## WORK ORDER
Would you retype each record exactly as given?

=== Section Start ===

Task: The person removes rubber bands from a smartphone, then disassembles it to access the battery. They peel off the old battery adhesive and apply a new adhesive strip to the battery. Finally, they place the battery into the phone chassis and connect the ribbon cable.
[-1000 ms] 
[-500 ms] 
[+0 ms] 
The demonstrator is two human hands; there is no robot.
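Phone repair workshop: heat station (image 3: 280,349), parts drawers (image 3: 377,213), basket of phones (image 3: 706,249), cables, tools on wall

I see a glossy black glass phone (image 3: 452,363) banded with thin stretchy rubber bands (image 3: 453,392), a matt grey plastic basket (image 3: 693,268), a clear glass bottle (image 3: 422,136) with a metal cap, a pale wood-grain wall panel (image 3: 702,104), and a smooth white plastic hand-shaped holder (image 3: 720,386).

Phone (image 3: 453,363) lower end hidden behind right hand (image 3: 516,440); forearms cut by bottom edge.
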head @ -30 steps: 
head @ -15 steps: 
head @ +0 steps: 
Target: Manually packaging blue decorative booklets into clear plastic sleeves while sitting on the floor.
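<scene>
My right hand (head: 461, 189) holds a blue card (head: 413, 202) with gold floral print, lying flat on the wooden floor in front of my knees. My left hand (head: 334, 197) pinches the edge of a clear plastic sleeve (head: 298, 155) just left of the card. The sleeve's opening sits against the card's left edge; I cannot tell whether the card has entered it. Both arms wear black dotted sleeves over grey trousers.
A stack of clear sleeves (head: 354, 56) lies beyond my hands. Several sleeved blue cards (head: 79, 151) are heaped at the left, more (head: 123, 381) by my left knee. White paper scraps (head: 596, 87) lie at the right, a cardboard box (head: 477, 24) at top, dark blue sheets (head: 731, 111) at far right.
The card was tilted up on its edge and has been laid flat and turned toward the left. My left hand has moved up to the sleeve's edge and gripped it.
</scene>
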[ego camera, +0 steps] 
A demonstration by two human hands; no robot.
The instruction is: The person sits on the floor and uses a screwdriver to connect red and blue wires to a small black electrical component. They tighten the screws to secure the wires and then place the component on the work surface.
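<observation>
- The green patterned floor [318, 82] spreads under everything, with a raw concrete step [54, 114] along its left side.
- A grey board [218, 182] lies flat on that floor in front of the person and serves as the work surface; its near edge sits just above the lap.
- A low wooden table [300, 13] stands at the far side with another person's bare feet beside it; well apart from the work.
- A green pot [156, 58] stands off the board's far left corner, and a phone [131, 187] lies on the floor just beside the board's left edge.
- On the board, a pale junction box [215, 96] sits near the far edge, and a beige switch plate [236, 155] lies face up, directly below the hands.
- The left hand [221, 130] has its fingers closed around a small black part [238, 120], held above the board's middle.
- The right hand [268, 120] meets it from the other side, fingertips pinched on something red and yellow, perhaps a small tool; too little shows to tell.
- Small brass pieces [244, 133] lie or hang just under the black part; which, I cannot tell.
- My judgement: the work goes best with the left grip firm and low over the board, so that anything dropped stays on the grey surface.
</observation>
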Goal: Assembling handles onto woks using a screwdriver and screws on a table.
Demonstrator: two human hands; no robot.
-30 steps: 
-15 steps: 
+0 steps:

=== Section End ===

## RESULT BELOW
Task: The person removes rubber bands from a smartphone, then disassembles it to access the battery. They peel off the old battery adhesive and apply a new adhesive strip to the battery. Finally, they place the battery into the phone chassis and connect the ribbon cable.
[-1000 ms] 
[-500 ms] 
[+0 ms] 
The demonstrator is two human hands; there is no robot.
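Phone repair workshop: heat station (image 3: 280,349), parts drawers (image 3: 377,213), basket of phones (image 3: 706,249), cables, tools on wall

I see a glossy black glass phone (image 3: 452,363) banded with thin stretchy rubber bands (image 3: 453,392), a matt grey plastic basket (image 3: 693,268), a clear glass bottle (image 3: 422,136) with a metal cap, a pale wood-grain wall panel (image 3: 702,104), and a smooth white plastic hand-shaped holder (image 3: 720,386).

Phone (image 3: 453,363) lower end hidden behind right hand (image 3: 516,440); forearms cut by bottom edge.
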head @ -30 steps: 
head @ -15 steps: 
head @ +0 steps: 
Target: Manually packaging blue decorative booklets into clear plastic sleeves while sitting on the floor.
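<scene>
My right hand (head: 461, 189) holds a blue card (head: 413, 202) with gold floral print, lying flat on the wooden floor in front of my knees. My left hand (head: 334, 197) pinches the edge of a clear plastic sleeve (head: 298, 155) just left of the card. The sleeve's opening sits against the card's left edge; I cannot tell whether the card has entered it. Both arms wear black dotted sleeves over grey trousers.
A stack of clear sleeves (head: 354, 56) lies beyond my hands. Several sleeved blue cards (head: 79, 151) are heaped at the left, more (head: 123, 381) by my left knee. White paper scraps (head: 596, 87) lie at the right, a cardboard box (head: 477, 24) at top, dark blue sheets (head: 731, 111) at far right.
The card was tilted up on its edge and has been laid flat and turned toward the left. My left hand has moved up to the sleeve's edge and gripped it.
</scene>
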[ego camera, +0 steps] 
A demonstration by two human hands; no robot.
The instruction is: The person sits on the floor and uses a screwdriver to connect red and blue wires to a small black electrical component. They tighten the screws to secure the wires and then place the component on the work surface.
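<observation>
- The green patterned floor [318, 82] spreads under everything, with a raw concrete step [54, 114] along its left side.
- A grey board [218, 182] lies flat on that floor in front of the person and serves as the work surface; its near edge sits just above the lap.
- A low wooden table [300, 13] stands at the far side with another person's bare feet beside it; well apart from the work.
- A green pot [156, 58] stands off the board's far left corner, and a phone [131, 187] lies on the floor just beside the board's left edge.
- On the board, a pale junction box [215, 96] sits near the far edge, and a beige switch plate [236, 155] lies face up, directly below the hands.
- The left hand [221, 130] has its fingers closed around a small black part [238, 120], held above the board's middle.
- The right hand [268, 120] meets it from the other side, fingertips pinched on something red and yellow, perhaps a small tool; too little shows to tell.
- Small brass pieces [244, 133] lie or hang just under the black part; which, I cannot tell.
- My judgement: the work goes best with the left grip firm and low over the board, so that anything dropped stays on the grey surface.
</observation>
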Goal: Assembling handles onto woks using a screwdriver and screws on a table.
Demonstrator: two human hands; no robot.
-30 steps: 
-15 steps: 
+0 steps:

No additional work remains on the exercise.